Example

How Next Big Sound Tracks Over a Trillion Song Plays, Likes, and More Using a Version Control System for Hadoop Data

This is a guest post by Eric Czech, Chief Architect at Next Big Sound, talks about some unique approaches taken to solving scalability challenges in music analytics.

Tracking online activity is hardly a new idea, but doing it for the entire music industry isn't easy. Half a billion music video streams, track downloads, and artist page likes occur each day and measuring all of this activity across platforms such as Spotify, iTunes, YouTube, Facebook, and more, poses some interesting scalability challenges. Next Big Sound collects this type of data from over a hundred sources, standardizes everything, and offers that information to record labels, band managers, and artists through a web-based analytics platform.

While many of our applications use open-source systems like Hadoop, HBase, Cassandra, Mongo, RabbitMQ, and MySQL, our usage is fairly standard, but there is one aspect of what we do that is pretty unique. We collect or receive information from 100+ sources and we struggled early on to find a way to deal with how data from those sources changed over time, and we ultimately decided that we needed a data storage solution that could represent those changes. Basically, we needed to be able to "version" or "branch" the data from those sources in much the same way that we use revision control (via Git) to control the code that creates it. We did this by adding a logical layer to a Cloudera distribution and after integrating that layer within Apache Pig, HBase, Hive, and HDFS, we now have a basic version control framework for large amounts of data in Hadoop clusters.

As a sort of "Moneyball for Music," Next Big Sound has grown from a single server LAMP site tracking plays on MySpace (it was cool when we started) for a handful of artists to building industry-wide popularity charts for Billboard and ingesting records of every song streamed on Spotify.
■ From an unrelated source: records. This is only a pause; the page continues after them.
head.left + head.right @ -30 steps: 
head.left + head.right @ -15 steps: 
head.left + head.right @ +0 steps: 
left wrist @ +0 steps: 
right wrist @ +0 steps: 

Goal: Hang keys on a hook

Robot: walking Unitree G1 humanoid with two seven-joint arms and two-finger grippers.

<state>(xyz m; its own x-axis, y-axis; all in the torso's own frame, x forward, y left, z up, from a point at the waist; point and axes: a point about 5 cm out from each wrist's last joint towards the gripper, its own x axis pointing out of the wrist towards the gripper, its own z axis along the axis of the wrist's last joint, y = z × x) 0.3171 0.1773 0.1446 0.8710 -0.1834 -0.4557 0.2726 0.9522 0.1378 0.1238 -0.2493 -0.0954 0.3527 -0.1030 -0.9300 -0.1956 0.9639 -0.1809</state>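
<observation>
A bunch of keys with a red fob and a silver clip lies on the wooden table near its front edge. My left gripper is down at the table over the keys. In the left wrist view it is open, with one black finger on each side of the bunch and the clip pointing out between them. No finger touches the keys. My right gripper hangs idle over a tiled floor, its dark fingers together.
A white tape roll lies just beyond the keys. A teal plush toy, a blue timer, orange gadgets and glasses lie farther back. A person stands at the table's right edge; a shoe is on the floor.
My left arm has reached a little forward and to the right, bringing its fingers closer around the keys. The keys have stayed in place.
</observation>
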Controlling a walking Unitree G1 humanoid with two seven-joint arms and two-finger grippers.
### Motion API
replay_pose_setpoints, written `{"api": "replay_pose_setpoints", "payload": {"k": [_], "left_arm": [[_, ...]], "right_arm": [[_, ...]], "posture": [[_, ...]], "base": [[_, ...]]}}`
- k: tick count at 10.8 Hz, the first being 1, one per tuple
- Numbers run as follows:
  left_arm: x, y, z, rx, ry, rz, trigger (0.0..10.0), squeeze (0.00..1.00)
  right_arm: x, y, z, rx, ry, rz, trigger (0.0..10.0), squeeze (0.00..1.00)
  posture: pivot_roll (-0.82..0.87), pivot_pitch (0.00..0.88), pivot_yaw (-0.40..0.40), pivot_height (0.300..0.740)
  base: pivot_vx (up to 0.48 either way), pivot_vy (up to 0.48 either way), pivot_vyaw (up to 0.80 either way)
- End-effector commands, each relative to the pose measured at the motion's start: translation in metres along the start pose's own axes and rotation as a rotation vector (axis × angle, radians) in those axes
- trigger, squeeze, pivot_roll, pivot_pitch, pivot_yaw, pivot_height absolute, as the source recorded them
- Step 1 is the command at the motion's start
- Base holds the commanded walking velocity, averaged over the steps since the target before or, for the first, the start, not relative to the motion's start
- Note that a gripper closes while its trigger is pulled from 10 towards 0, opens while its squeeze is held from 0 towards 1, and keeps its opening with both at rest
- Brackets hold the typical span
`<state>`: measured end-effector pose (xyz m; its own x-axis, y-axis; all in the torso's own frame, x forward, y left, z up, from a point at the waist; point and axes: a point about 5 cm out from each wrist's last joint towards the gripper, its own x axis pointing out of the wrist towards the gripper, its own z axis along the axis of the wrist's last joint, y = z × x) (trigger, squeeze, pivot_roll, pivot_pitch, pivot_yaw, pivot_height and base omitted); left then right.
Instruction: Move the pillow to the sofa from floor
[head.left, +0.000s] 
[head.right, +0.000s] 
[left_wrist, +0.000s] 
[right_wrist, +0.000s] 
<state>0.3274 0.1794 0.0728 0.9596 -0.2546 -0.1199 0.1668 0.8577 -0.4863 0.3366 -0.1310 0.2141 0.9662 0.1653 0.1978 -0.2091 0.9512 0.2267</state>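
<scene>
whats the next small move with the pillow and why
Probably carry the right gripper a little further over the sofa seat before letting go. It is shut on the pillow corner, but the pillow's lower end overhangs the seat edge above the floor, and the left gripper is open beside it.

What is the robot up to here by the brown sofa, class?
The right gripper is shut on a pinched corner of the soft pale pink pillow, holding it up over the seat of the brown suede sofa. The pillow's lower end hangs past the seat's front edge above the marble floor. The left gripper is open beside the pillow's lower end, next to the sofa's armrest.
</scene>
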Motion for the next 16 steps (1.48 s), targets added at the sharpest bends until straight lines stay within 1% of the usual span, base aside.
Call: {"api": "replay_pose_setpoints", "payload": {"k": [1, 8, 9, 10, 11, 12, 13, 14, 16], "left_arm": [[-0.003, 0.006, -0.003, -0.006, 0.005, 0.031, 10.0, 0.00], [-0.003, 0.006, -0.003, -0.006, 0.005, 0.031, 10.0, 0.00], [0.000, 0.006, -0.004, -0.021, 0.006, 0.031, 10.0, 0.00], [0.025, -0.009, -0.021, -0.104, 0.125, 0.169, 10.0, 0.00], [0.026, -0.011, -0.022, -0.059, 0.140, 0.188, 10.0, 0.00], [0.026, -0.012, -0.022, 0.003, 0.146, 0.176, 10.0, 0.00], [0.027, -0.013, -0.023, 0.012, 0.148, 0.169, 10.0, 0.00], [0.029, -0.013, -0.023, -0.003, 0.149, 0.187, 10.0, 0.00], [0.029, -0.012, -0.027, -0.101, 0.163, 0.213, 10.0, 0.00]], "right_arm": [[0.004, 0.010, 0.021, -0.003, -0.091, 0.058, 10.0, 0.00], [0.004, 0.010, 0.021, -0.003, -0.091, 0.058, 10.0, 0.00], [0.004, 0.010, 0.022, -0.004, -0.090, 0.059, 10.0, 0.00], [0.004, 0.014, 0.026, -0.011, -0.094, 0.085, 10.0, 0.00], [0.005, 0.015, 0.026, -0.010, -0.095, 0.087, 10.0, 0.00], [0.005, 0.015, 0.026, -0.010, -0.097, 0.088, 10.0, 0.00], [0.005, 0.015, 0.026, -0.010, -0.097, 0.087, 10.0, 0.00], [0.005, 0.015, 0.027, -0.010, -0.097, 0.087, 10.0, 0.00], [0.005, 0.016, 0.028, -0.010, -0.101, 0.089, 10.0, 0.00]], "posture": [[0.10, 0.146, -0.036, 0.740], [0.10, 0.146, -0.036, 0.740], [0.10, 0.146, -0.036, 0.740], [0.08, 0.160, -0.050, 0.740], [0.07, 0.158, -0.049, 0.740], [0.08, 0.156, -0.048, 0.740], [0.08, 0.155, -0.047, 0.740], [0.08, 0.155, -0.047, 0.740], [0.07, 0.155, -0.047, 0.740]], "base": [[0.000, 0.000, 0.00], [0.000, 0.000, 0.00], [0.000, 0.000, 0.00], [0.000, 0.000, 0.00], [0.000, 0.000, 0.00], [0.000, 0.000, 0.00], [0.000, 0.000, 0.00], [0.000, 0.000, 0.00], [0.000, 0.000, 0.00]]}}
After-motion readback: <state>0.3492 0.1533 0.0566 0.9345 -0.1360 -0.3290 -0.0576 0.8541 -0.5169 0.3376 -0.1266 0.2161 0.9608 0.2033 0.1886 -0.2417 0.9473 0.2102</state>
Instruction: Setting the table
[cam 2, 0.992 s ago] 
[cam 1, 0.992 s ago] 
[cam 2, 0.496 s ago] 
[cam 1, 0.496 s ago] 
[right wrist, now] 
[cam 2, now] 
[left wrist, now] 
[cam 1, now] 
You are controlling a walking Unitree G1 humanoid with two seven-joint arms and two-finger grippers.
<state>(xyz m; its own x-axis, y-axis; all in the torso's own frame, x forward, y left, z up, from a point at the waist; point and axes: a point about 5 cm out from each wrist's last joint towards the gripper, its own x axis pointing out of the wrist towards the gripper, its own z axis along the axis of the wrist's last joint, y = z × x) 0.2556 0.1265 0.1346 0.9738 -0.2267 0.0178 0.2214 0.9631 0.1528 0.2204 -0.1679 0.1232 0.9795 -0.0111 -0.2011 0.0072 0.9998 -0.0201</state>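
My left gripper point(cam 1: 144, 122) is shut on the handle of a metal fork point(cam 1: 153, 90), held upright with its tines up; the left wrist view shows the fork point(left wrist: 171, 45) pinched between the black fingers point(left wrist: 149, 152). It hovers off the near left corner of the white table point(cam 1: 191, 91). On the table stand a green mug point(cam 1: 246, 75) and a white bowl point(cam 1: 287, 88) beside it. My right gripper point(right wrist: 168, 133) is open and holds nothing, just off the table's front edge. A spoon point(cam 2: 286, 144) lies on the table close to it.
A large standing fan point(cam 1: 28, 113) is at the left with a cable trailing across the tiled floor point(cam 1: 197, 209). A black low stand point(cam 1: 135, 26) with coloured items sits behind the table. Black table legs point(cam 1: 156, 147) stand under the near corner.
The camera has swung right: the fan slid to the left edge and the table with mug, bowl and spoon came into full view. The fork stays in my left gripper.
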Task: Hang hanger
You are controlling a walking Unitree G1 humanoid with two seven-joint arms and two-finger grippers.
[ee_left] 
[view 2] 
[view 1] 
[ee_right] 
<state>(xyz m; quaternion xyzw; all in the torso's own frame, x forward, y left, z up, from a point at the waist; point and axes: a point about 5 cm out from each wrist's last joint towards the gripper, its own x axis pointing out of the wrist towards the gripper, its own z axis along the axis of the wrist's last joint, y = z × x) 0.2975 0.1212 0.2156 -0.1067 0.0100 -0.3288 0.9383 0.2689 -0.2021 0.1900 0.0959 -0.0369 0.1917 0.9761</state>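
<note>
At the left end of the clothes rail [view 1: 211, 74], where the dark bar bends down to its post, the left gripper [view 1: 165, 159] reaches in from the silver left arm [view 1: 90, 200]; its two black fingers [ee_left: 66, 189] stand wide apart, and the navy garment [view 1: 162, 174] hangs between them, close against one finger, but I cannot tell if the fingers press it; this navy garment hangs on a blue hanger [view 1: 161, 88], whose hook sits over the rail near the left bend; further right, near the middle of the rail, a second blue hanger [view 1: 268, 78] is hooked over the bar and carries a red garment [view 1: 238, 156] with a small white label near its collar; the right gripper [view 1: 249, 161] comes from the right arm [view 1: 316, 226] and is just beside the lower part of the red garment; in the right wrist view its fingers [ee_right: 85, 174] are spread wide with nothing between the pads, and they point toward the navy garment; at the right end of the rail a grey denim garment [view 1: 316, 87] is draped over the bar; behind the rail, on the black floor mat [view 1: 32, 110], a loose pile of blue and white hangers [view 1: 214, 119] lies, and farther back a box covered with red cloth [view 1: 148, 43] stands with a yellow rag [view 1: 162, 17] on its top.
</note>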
The growth rate of data has been close to exponential and early adoption of distributed systems has been crucial in keeping up. With over 100 sources tracked coming from both public and proprietary providers, dealing with the heterogenous nature of music analytics has required some novel solutions that go beyond the features that come for free with modern distributed databases.

Next Big Sound has also transitioned between full cloud providers (Slicehost), hybrid providers (Rackspace), and colocation (Zcolo) all while running with a small engineering staff using nothing but open source systems. There was no shortage of lessons learned in this process and we hope others can take something away from our successes and failures.

Stats

40 node Hadoop cluster (150TB capacity), ~60 OpenStack virtual machines

10TB of unreplicated, compressed metric data (6TB raw, 4TB indexed)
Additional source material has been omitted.